NOTES TO FINANCIAL STATEMENTS
(Unaudited)
July 31, 1996
1. BASIS OF PRESENTATION
The accompanying unaudited financial statements of Maxwell Shoe Company
Inc. (the "Company") have been prepared in accordance with generally
accepted accounting principles for interim financial information and
with the instructions to Form 10-Q and Article 10 of Regulation S-X.

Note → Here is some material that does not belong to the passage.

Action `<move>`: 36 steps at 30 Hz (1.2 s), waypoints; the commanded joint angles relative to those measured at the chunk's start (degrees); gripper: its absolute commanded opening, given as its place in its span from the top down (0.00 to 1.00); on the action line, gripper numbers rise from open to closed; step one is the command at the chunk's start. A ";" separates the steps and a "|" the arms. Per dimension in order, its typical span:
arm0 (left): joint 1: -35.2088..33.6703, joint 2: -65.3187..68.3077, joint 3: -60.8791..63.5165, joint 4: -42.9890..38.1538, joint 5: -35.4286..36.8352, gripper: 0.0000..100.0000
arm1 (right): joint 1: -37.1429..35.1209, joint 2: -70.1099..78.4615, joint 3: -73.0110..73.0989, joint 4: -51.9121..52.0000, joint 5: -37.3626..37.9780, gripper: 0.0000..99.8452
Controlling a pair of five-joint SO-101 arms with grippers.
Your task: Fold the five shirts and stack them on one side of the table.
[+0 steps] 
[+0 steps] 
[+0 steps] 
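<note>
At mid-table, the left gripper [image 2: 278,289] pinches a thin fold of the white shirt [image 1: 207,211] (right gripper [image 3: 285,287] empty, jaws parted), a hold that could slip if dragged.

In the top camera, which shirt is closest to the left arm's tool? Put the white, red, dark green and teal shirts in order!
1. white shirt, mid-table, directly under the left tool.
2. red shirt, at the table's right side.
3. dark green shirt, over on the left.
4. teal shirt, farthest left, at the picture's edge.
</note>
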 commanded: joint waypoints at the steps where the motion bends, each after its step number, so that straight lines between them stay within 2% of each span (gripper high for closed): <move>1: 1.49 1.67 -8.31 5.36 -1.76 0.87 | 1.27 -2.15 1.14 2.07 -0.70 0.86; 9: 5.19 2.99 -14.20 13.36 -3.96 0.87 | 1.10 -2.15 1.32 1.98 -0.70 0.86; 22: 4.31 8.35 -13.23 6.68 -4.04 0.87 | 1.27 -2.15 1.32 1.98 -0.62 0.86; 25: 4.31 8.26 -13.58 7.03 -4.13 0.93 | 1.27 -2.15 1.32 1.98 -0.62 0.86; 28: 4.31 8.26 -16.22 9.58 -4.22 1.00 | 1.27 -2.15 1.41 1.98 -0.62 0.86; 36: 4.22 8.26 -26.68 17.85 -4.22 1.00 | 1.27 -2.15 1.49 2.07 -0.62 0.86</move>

Accordingly, they do not include all of the information and footnotes
required by generally accepted accounting principles for complete
financial statements. In the opinion of management, all adjustments,
consisting only of normal recurring adjustments, considered necessary
for a fair presentation have been included. The results of the interim
periods presented herein are not necessarily indicative of the results
to be expected for any other interim period or the full year. These
financial statements should be read in conjunction with the financial
statements and notes thereto for the year ended October 31, 1995
included in the Company's 10-K Annual Report for the fiscal year ended
October 31, 1995.
2. NET INCOME PER SHARE
Net income per share is computed based on the weighted
average number of common shares outstanding during the period adjusted
for incremental shares assumed issued for dilutive common stock
equivalents in the form of stock options.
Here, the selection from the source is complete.